Transcribe exactly the lines that fall between the one holding "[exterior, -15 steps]" and the one holding "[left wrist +", inclusive, from the entries below.

Supplied records:
--------

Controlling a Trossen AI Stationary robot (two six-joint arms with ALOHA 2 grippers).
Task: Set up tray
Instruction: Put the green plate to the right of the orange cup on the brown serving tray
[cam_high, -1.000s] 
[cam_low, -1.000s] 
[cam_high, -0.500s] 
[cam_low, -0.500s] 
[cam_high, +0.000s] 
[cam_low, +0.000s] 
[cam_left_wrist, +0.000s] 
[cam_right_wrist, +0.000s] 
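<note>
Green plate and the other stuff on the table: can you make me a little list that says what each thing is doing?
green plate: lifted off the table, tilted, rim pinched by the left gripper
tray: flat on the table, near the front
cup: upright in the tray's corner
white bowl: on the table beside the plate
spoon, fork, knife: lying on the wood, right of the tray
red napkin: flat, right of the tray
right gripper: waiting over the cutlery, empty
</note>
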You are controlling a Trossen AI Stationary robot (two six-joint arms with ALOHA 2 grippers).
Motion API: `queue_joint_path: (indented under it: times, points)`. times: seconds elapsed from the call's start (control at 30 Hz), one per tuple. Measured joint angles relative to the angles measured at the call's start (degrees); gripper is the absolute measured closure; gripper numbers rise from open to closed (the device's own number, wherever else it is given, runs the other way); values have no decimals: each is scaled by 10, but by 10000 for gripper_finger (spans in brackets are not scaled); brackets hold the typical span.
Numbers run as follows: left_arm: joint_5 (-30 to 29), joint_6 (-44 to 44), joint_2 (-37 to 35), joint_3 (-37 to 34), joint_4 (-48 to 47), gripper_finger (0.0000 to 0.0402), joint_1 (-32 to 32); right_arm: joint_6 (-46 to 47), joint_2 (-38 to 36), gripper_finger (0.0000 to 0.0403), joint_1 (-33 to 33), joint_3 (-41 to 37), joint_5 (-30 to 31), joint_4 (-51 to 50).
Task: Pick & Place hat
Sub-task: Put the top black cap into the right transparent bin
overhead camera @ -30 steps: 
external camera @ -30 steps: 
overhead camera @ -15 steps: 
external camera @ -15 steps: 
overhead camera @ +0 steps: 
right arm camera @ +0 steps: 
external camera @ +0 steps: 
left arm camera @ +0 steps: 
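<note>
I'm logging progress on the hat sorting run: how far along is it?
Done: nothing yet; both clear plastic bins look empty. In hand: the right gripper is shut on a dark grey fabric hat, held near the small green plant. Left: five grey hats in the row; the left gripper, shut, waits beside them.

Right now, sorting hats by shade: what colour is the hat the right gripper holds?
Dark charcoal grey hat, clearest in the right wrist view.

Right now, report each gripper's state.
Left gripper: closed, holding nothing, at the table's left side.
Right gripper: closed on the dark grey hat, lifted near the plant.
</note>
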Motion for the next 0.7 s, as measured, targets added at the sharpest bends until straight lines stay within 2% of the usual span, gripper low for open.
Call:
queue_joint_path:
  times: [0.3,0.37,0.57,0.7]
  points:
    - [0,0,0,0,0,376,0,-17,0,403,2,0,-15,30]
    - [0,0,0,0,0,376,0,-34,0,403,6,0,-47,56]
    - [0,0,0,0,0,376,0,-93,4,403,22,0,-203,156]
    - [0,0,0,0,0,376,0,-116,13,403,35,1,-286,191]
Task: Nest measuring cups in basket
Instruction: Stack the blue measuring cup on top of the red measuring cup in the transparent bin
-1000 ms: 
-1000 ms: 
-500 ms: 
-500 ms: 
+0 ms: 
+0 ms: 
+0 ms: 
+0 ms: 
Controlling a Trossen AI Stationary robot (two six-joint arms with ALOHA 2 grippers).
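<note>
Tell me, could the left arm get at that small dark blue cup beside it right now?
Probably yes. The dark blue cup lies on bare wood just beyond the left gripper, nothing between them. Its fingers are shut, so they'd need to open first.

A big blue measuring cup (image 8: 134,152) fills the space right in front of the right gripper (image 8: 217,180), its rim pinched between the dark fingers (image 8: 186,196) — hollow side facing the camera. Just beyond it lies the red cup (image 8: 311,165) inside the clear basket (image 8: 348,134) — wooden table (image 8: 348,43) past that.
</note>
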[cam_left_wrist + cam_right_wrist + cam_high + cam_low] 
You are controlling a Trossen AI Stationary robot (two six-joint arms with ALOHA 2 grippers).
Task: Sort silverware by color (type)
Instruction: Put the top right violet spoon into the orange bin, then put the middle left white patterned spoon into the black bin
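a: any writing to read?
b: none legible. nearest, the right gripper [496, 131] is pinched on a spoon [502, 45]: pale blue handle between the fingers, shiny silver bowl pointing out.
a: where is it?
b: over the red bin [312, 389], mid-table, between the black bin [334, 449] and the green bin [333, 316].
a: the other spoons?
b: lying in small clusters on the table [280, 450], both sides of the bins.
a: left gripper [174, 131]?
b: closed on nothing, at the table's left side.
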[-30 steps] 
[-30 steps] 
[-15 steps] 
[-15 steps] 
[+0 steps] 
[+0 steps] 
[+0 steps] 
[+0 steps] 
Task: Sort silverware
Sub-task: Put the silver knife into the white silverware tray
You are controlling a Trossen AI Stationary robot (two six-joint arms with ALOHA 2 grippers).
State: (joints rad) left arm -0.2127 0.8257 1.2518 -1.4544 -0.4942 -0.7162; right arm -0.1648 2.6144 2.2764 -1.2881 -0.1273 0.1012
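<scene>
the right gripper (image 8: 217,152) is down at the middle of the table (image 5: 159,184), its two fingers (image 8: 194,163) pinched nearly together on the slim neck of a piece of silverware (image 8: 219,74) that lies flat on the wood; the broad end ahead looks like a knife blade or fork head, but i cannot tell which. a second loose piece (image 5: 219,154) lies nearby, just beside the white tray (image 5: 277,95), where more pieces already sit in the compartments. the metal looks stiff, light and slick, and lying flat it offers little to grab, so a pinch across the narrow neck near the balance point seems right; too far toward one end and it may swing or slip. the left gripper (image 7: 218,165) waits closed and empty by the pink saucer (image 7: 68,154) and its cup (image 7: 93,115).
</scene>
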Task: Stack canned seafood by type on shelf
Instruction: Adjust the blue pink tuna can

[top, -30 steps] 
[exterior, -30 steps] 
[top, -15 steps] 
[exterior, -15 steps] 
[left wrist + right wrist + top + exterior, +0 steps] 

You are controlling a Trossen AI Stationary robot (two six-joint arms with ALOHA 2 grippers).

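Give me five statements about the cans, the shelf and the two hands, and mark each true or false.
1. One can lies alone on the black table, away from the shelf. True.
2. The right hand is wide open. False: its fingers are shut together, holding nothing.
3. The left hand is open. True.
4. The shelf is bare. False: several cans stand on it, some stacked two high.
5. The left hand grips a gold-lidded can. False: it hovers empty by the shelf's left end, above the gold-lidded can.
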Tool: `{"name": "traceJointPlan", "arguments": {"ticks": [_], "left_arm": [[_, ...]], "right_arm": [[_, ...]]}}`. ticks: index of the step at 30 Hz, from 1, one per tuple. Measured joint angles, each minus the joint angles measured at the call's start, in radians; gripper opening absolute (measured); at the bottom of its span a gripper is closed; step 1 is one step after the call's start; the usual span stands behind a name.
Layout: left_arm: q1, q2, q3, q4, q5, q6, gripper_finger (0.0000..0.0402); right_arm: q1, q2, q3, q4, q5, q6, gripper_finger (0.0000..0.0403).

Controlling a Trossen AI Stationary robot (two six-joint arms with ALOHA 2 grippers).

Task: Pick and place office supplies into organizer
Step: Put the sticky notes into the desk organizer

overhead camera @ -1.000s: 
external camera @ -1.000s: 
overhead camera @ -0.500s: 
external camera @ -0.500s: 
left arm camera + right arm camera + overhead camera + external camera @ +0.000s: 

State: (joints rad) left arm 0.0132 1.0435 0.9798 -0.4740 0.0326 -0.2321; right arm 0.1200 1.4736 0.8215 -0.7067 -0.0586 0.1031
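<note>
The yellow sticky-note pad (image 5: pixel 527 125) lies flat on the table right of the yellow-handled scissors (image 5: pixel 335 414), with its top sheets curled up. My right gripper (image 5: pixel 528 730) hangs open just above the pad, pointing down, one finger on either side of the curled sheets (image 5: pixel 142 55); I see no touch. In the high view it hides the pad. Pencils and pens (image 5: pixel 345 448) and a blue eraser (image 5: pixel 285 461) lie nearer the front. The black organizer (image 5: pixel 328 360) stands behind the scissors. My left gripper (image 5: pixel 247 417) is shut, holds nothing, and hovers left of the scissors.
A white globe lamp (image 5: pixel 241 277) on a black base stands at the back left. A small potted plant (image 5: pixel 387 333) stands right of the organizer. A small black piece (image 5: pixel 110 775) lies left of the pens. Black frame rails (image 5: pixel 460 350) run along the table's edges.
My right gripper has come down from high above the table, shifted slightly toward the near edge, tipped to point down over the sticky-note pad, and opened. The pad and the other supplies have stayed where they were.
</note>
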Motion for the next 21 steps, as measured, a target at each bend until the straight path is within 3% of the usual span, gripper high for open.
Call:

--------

Solution for this exercise:
[exterior, -15 steps] 
[left wrist + right wrist + top + exterior, +0 steps] 

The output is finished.